Map of the week – Hebburn Colliery & the Davy Lamp.

Original Map: Ordnance Survey Old Series 1:50,000 – 1867

Hebburn CollieryOn the 9th January 1816 Sir Humphry Davy first demonstrated the Davy Lamp.

Sir Humphry Davy (17 December 1778 – 29 May 1829), a chemist and inventor born in Penzance in Cornwall, tested his Davy safety lamp for miners at Hebburn Colliery. Three years later Davy was awarded a baronetcy, at the time the highest honour ever conferred on a man of science in Britain. In 1820 he became President of the Royal Society.

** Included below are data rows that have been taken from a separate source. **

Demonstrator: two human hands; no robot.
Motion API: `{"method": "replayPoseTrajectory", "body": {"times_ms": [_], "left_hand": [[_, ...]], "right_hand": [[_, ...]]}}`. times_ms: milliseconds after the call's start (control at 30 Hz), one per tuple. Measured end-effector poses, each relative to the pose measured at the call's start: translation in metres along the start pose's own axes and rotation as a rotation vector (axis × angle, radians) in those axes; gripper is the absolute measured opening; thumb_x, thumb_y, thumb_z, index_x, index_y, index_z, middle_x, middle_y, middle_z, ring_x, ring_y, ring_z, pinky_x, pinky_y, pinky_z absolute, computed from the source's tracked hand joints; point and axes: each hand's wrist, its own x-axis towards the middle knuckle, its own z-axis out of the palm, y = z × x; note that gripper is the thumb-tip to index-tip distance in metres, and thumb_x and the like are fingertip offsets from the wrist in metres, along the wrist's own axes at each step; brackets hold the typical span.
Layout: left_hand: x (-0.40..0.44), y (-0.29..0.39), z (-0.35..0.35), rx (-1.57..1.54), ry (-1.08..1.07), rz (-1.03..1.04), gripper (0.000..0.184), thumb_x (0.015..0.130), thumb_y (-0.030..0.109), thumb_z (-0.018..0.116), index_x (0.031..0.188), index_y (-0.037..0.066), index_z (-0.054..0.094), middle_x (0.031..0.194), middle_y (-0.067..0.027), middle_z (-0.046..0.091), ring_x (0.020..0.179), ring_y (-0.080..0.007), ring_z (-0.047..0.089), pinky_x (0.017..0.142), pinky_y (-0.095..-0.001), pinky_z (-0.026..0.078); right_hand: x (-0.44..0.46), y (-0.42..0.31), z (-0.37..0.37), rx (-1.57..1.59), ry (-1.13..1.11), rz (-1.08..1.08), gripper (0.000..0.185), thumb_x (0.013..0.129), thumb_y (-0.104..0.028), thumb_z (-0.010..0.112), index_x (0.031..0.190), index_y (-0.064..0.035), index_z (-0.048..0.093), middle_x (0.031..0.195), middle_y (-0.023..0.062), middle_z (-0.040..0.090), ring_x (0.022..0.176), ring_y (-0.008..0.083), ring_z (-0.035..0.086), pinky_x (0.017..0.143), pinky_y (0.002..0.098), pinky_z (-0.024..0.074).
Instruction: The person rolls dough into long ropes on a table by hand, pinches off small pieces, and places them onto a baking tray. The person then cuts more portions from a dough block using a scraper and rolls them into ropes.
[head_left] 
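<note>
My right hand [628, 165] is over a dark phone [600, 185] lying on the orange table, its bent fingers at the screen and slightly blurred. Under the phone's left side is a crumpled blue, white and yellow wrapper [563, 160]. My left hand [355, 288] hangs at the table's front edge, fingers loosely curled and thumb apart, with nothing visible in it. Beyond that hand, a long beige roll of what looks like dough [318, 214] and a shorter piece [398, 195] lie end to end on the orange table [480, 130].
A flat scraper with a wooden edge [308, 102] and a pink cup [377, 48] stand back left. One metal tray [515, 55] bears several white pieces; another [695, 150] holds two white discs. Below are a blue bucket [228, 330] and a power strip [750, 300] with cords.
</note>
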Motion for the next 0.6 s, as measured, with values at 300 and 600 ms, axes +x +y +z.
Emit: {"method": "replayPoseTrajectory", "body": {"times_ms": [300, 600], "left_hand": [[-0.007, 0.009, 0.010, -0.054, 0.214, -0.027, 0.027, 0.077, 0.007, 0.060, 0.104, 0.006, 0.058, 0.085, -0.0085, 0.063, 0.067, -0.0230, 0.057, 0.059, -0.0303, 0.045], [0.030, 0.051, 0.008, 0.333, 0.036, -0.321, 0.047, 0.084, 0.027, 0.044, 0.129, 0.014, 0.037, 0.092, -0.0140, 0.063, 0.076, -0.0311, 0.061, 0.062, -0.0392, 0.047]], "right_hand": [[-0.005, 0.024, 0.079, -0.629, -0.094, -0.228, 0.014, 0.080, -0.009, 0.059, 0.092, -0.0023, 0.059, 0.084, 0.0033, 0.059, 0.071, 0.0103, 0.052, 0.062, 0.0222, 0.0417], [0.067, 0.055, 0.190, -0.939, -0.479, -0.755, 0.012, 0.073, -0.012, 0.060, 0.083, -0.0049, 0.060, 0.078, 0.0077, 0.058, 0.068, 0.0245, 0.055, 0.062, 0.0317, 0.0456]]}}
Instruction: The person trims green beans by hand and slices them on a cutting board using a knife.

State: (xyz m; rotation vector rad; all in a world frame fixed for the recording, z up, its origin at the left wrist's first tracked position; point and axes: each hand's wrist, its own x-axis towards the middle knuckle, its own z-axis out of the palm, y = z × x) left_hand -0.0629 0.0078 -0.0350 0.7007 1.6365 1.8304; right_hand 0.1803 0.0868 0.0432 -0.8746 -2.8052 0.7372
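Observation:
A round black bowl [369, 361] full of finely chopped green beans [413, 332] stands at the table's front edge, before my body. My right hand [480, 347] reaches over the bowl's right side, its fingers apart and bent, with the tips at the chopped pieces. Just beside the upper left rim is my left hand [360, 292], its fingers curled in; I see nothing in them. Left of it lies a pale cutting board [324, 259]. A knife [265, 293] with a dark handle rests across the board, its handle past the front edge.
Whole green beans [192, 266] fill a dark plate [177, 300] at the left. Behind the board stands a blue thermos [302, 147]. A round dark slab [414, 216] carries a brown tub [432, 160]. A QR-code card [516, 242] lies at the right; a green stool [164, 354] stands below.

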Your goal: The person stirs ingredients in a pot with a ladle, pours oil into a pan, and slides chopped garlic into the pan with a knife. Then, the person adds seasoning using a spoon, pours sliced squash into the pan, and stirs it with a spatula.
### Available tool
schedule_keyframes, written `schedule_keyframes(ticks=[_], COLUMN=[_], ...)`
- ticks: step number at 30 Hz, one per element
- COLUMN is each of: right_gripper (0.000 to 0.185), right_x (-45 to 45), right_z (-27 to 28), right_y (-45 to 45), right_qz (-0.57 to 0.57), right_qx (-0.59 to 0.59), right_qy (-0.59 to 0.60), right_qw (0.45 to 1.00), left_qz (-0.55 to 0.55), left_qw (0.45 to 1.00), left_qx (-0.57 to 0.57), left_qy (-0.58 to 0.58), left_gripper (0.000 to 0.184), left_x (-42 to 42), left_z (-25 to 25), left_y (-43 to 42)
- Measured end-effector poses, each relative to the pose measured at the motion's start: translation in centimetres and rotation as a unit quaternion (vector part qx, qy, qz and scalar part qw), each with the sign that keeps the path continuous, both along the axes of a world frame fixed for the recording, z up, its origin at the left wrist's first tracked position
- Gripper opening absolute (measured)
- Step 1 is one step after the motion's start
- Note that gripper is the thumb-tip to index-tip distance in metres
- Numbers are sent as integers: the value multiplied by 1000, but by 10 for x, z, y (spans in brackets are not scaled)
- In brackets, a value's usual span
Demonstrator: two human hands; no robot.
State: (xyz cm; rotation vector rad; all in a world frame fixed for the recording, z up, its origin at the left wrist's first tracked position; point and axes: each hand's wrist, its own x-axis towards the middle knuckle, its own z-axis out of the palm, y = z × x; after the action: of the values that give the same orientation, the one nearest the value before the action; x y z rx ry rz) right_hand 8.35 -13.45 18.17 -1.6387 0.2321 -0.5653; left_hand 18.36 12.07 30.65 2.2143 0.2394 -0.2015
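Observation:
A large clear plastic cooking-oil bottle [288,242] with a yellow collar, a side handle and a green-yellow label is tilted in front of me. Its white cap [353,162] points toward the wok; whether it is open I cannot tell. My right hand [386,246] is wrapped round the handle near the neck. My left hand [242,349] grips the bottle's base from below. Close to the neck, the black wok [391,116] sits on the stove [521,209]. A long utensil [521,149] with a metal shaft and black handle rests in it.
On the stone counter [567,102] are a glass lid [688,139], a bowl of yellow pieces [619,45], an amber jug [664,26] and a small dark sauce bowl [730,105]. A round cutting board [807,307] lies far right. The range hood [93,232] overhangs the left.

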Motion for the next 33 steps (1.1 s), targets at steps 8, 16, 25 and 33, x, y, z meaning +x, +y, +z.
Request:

Davy’s lamp was made public at a Royal Society meeting in Newcastle, three years after the Felling mine disaster in 1812. Davy had discovered that a flame enclosed inside a fine mesh cannot ignite firedamp (a name given to a number of flammable gases, especially methane). The screen acts as a flame arrestor; air (and any firedamp present) can pass through the mesh freely enough to support combustion, but the holes are too fine to allow a flame to propagate through them and ignite any firedamp outside the mesh. If flammable gas mixtures were present, the flame of the Davy lamp burned higher with a blue tinge. Lamps were equipped with a metal gauge to measure the height of the flame. Miners could also place the safety lamp close to the ground to detect gases, such as carbon dioxide, that are denser than air and so could collect in depressions in the mine (black damp or chokedamp); if the mine air was oxygen-poor the lamp flame would go out.

Unfortunately the introduction of the Davy lamp led to an increase in mine accidents. Although the principle was perfectly sound the lamp encouraged the Mine owners to work mines and parts of mines that had previously been closed for safety reasons. A contributing factor to this rise in accidents was the unreliability of the lamps themselves. The bare gauze was easily damaged, and once just a single wire broke or rusted away, the lamp became a hazard in itself.